You can try the following query on your system tables:
WITH cluster_usage AS (
SELECT
u.usage_metadata.cluster_id,
u.usage_date,
u.usage_start_time,
u.usage_end_time,
DATEDIFF(second, u.usage_start_time, u.usage_end_time) AS duration_seconds,
u.usage_quantity AS dbus_used,
CASE
WHEN u.usage_metadata.job_id IS NOT NULL THEN 'job'
WHEN u.usage_metadata.notebook_id IS NOT NULL THEN 'notebook'
ELSE 'interactive'
END AS usage_type,
u.usage_metadata.job_id,
u.usage_metadata.notebook_id
FROM system.billing.usage u
WHERE u.usage_date >= DATEADD(day, -30, CURRENT_DATE)

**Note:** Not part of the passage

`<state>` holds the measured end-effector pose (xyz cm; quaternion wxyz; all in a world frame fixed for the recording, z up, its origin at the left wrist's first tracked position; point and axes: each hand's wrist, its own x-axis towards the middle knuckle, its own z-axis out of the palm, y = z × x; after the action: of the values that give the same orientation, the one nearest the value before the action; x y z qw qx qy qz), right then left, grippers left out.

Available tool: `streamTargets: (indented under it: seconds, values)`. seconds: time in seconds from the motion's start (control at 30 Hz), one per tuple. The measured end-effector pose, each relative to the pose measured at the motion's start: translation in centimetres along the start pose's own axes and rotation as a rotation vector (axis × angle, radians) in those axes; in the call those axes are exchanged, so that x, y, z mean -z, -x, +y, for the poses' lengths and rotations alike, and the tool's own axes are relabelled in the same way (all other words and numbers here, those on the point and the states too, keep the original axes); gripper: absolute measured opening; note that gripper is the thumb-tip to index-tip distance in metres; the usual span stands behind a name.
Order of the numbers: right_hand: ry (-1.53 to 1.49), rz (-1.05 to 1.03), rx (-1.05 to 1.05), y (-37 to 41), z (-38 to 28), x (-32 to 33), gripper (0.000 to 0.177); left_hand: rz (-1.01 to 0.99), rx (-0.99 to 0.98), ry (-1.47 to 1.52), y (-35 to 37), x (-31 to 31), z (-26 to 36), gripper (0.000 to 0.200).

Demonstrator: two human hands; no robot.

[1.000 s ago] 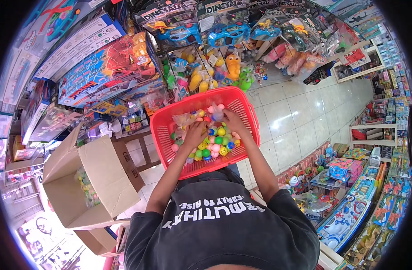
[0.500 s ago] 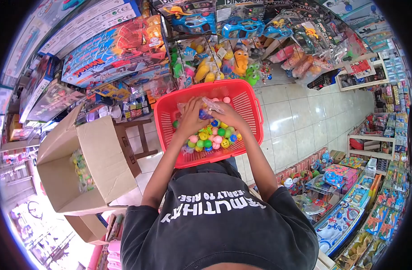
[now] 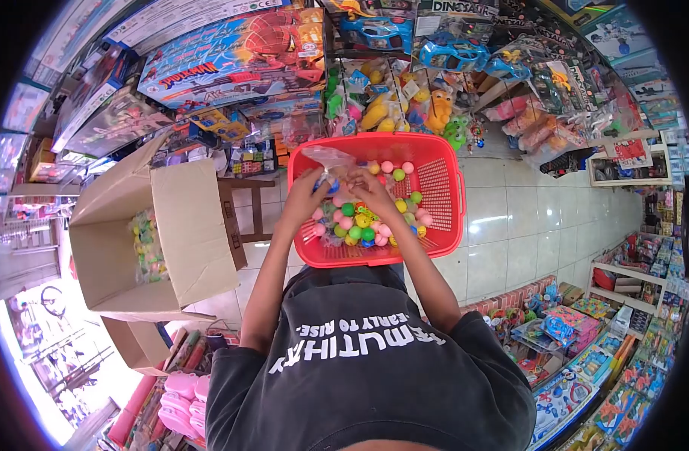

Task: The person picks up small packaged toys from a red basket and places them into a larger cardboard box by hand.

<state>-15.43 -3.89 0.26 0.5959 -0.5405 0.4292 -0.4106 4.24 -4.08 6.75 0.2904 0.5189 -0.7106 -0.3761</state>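
Note:
A red plastic basket (image 3: 459, 203) holds several small balls (image 3: 363, 222) in pink, green, yellow and blue. Over its left part, my left hand (image 3: 308, 197) has its fingers closed on a clear plastic bag (image 3: 331, 158), with a blue ball showing beside the fingertips. My right hand (image 3: 371, 194) is at the bag's right side, fingers bent together against the plastic. Whether it also pinches a ball is hidden.
An open cardboard box (image 3: 198, 225) with bagged colourful items stands at the left. Boxed toys (image 3: 231, 60) and hanging packets (image 3: 389, 105) lie beyond the basket. A tiled floor (image 3: 510, 218) and toy shelves are at the right.
The view has shifted, so the basket appears further right. The bag now stands up above my left hand, and more balls show at the basket's right side.

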Motion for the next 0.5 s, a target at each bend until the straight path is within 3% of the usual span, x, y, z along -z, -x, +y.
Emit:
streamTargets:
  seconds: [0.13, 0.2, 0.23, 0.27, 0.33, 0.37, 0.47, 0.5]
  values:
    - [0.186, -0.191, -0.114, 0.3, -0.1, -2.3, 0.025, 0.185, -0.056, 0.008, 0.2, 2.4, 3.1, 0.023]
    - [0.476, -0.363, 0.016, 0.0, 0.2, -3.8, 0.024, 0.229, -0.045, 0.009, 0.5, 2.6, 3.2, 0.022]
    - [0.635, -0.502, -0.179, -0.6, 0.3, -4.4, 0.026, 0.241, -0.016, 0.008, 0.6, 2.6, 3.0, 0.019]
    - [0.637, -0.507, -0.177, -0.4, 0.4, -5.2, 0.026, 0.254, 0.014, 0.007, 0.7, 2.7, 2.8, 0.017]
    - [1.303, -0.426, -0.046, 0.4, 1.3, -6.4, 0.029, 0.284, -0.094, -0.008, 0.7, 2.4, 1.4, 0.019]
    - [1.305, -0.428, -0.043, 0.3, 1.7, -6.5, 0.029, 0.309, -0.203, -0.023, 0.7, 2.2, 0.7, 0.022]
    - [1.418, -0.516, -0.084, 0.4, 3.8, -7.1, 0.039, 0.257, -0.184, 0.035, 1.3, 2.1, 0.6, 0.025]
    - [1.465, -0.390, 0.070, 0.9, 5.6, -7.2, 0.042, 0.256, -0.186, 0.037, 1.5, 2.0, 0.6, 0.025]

AND u.usage_metadata.cluster_id IS NOT NULL
)
SELECT
c.cluster_id,
c.cluster_name,
c.dbr_version,
c.worker_count,
c.auto_termination_minutes,
cu.usage_date,
SUM(cu.duration_seconds) AS total_duration_seconds,
SUM(CASE WHEN cu.usage_type = 'interactive' THEN cu.duration_seconds ELSE 0 END) AS idle_seconds,
SUM(cu.dbus_used) AS total_dbus_used,
COUNT(DISTINCT CASE WHEN cu.usage_type = 'job' THEN cu.job_id END) AS unique_jobs_run,
AVG(CASE WHEN cu.usage_type = 'job' THEN cu.duration_seconds END) AS avg_job_duration_seconds
FROM system.compute.clusters c
JOIN cluster_usage cu ON c.cluster_id = cu.cluster_id
GROUP BY
c.cluster_id,
c.cluster_name,
c.dbr_version,
c.worker_count,
c.auto_termination_minutes,
cu.usage_date
ORDER BY c.cluster_name, cu.usage_date
This query provides:
- Cluster configuration details (cluster_id, cluster_name, Databricks Runtime version, worker count, autotermination settings)
- Daily usage statistics
- Idle time estimation (assuming interactive usage without a job or notebook ID is idle time)
- Total DBUs used
- Number of unique jobs run
- Average job duration
To identify if a cluster is over-provisioned or not using its configuration effectively, look for patterns such as:
- High idle time relative to total duration
- Low DBU usage compared to the worker count
- Few jobs running on clusters with many workers
- Long average job durations on clusters with many workers